> [Exercise prompt]: Go through the entries one line at a time, and gather every line that has the word "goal".

Dataset excerpts:
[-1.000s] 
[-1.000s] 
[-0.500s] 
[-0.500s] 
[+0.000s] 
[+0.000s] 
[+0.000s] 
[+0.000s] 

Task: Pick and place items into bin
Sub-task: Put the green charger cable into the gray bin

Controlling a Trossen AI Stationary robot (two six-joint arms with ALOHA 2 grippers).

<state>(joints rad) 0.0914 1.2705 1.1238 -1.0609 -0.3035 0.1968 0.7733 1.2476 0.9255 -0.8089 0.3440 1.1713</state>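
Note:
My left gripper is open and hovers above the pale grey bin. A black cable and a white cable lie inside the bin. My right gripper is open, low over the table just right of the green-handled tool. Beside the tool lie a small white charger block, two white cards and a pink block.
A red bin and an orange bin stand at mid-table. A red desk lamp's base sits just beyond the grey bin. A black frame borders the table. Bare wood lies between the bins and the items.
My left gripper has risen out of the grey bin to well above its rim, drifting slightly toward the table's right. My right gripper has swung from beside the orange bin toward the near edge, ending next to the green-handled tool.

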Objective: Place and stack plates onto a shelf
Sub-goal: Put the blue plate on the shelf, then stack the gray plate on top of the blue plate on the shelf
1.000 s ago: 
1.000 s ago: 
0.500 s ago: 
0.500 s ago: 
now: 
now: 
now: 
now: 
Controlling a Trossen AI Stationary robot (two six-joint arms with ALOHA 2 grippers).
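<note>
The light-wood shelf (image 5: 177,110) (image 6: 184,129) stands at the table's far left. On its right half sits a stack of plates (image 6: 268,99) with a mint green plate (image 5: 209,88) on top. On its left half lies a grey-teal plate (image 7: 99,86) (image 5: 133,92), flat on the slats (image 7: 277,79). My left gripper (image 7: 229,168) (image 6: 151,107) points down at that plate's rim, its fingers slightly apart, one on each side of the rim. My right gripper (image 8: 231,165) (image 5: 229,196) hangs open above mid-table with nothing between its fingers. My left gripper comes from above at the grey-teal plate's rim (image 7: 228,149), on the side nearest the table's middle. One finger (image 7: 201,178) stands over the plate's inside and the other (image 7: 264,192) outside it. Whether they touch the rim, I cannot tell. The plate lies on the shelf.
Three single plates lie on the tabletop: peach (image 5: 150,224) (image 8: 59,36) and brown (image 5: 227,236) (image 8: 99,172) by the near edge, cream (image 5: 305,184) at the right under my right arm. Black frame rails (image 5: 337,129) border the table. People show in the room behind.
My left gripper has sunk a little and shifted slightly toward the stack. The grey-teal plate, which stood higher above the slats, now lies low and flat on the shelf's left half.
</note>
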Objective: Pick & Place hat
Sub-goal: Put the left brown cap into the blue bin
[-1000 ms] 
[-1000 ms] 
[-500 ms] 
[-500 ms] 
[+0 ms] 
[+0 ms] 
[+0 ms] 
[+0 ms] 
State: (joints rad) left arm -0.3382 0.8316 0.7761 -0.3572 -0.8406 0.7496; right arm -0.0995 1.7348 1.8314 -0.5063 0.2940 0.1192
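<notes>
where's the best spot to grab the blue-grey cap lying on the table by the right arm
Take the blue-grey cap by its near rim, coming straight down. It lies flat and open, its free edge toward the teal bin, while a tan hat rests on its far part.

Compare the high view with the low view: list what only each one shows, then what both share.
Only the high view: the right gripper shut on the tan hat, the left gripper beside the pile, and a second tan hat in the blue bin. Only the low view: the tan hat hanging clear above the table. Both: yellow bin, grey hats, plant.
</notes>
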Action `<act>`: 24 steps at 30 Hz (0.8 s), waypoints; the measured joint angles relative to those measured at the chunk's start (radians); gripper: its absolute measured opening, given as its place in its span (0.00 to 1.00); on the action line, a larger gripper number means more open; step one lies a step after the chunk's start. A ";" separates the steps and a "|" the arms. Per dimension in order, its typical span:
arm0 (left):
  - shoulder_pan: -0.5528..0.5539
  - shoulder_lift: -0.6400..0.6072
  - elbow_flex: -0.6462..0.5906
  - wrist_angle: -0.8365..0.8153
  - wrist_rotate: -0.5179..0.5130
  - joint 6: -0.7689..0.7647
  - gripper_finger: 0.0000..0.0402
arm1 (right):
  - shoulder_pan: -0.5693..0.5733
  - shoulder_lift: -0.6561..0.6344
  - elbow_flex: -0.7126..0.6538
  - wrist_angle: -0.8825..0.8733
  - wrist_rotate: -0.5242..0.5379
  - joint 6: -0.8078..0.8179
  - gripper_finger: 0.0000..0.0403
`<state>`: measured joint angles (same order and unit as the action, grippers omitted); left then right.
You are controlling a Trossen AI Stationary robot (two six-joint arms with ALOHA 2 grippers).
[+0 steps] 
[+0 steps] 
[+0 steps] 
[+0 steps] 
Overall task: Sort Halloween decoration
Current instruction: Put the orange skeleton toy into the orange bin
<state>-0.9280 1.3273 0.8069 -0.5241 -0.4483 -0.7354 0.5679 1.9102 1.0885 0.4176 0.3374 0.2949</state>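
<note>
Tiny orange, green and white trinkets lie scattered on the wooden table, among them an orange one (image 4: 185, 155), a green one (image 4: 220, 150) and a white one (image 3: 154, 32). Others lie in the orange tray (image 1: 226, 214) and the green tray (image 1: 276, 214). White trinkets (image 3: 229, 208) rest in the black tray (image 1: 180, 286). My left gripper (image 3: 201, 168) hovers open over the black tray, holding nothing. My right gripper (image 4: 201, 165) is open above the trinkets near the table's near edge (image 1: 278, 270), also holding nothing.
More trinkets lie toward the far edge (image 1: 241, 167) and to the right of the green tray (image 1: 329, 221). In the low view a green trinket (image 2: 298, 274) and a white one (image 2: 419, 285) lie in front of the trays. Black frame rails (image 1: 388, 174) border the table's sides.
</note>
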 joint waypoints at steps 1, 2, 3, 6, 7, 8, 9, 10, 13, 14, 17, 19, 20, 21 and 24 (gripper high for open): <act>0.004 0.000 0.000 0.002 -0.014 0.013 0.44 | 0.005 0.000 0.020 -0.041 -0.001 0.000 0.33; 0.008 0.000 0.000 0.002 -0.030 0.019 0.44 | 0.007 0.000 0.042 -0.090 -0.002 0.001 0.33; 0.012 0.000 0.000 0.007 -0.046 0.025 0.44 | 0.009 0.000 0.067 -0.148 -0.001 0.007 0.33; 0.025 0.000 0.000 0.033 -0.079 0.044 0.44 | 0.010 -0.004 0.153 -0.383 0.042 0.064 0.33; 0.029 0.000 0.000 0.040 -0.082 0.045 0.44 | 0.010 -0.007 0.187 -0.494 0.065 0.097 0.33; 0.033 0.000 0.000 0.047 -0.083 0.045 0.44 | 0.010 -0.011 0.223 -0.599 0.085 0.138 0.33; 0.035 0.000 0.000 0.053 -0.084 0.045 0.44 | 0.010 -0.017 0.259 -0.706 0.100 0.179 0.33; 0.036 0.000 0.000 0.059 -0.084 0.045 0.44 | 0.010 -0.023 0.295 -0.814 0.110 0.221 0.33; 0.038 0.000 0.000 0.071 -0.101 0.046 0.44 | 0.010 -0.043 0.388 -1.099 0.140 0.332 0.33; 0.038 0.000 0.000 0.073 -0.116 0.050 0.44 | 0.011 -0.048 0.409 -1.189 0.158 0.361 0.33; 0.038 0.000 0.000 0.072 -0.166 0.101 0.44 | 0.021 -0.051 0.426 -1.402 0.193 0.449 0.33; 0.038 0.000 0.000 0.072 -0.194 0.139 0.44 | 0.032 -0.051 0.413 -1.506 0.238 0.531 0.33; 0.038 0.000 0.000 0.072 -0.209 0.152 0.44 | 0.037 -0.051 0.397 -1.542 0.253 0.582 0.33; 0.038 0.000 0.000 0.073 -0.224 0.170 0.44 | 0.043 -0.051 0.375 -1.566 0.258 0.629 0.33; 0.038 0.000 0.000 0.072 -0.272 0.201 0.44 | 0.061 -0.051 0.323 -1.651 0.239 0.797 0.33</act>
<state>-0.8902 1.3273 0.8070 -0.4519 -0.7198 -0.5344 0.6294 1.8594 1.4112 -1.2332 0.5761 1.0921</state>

> [Expected output]:
Sub-goal: Put the blue plate on the shelf, then stack the gray plate on top of the blue plate on the shelf
Sub-goal: Put the left brown cap into the blue bin

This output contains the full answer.